Le juge Bitar à qui l’investigation périlleuse de l’explosion au port de Beyrouth a été confiée a mené son enquête d’une main de maître et avec brio. Il a réussi à démontrer trois choses. Tout d’abord que le corps judiciaire dans notre pays n’est pas tout à fait pourri et que des gens de valeur sont encore dignes de confiance et sont prêts au péril de leur vie de faire triompher la justice et de surmonter les entraves que les corrompus et les mafieux essayent de mettre sur leur chemin. Le juge Bitar a confirmé, au cours de son enquête, vers qui les documents publiés par les médias montraient du doigt comme responsables par action ou par omission de ce tragique incident. La plus grande responsabilité revenant de fait à qui est vraiment l’acteur ou à celui qui protège l’acteur !
Le juge Bitar a également montré sa détermination à poursuivre son enquête jusqu’au bout. Les menaces qu’il reçoit ces derniers jours indiquent indubitablement qui sont les responsables réels de ce drame très probablement accidentel. À partir de ce moment-là que peut-il arriver ? Il peut arriver que le juge soit assassiné, ce qui serait très regrettable, car des hommes comme lui ne courent pas les rues et qu’il pourrait avoir un rôle important à jouer dans le Liban de demain auquel nous rêvons.
De toute façon, nous voyons déjà de multiples tentatives de blocage de l’enquête se mettre en place. Donc au risque de ne pas aboutir, et si cette enquête devait surmonter toutes les entraves et aboutir un jour, comme a abouti le tribunal international de l’assassinat de Rafic Hariri, la probabilité de voir condamner quelqu’un est infinitésimale. En résumé, il y a de fortes chances que cette affaire tourne en rond pour aboutir à une fin qui ne va ni découvrir les vrais responsables ni leur faire payer leur crime, entre-temps le risque de perdre le juge Bitar est grand. Par ailleurs, notre juge n’est pas du genre à démissionner facilement et il ne le fera très probablement pas de son propre gré surtout avec tous les encouragements qu’il reçoit de tout un peuple écrasé par la corruption, la pauvreté et l’injustice ; d’où l’idée de créer paradoxalement un groupe de personnes qui le prient de démissionner et de ne pas risquer sa vie inutilement.

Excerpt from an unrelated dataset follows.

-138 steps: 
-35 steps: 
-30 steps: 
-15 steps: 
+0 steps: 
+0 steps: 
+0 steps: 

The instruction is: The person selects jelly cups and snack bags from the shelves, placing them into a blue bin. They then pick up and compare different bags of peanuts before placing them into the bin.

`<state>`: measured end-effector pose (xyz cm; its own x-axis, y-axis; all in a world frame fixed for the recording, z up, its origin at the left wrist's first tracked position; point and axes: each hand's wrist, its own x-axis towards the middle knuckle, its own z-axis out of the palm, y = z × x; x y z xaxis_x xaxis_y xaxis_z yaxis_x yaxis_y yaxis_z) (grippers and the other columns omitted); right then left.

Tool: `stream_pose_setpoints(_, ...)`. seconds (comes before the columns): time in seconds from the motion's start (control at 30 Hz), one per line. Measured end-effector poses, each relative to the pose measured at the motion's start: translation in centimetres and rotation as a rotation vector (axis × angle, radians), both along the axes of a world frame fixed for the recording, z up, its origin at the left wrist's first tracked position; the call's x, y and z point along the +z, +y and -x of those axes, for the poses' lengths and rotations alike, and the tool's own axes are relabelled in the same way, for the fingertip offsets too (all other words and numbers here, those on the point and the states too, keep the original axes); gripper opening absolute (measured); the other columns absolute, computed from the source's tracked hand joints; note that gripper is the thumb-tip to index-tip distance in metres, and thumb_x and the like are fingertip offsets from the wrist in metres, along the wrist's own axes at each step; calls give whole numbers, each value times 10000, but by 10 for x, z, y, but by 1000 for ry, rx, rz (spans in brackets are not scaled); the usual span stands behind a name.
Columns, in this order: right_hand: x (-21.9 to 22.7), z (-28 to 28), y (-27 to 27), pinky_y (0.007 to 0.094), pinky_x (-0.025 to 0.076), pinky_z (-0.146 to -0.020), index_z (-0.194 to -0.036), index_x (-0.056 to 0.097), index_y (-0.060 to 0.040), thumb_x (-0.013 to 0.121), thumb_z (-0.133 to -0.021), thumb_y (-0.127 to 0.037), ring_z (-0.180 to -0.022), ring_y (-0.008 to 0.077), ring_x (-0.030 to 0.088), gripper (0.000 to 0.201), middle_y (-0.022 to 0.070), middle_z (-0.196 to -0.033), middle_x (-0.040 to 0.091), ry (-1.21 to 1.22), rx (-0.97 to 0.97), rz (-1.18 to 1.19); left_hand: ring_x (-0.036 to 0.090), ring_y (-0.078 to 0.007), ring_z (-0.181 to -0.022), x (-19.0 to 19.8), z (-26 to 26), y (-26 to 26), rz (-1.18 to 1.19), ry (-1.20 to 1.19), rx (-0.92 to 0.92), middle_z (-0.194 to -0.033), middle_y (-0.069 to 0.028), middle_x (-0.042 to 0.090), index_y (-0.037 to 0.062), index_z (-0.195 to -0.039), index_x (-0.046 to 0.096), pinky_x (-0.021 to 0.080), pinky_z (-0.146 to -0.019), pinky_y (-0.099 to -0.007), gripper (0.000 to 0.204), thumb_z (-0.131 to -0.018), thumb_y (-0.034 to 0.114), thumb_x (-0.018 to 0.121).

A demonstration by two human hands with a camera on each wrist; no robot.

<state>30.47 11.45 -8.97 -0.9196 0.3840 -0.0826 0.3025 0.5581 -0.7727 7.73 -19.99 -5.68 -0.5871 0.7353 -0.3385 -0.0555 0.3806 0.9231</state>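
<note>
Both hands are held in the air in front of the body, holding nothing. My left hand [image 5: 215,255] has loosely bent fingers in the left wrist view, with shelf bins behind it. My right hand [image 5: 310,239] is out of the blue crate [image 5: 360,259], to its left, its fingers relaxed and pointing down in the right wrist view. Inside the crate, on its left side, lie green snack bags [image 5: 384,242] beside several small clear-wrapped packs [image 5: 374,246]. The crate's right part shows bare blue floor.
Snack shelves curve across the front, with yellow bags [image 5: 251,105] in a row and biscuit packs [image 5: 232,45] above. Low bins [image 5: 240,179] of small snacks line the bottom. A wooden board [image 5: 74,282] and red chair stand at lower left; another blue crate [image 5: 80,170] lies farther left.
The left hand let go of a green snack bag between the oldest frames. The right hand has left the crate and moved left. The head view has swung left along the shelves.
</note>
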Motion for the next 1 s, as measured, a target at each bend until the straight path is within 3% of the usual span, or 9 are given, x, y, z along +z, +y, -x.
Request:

Peut-être qu’une pétition lui demandant de le faire devra être mise en circulation. Sa mission a été accomplie, car rien ne peut plus dévoiler les coupables que les coupables eux-mêmes ne l’ont fait, et que d’autre part il ne pourra pas faire plus que le tribunal international n’a fait : c’est-à-dire condamner les vrais coupables. Sauvons ce juge unique avant qu’il ne soit trop tard.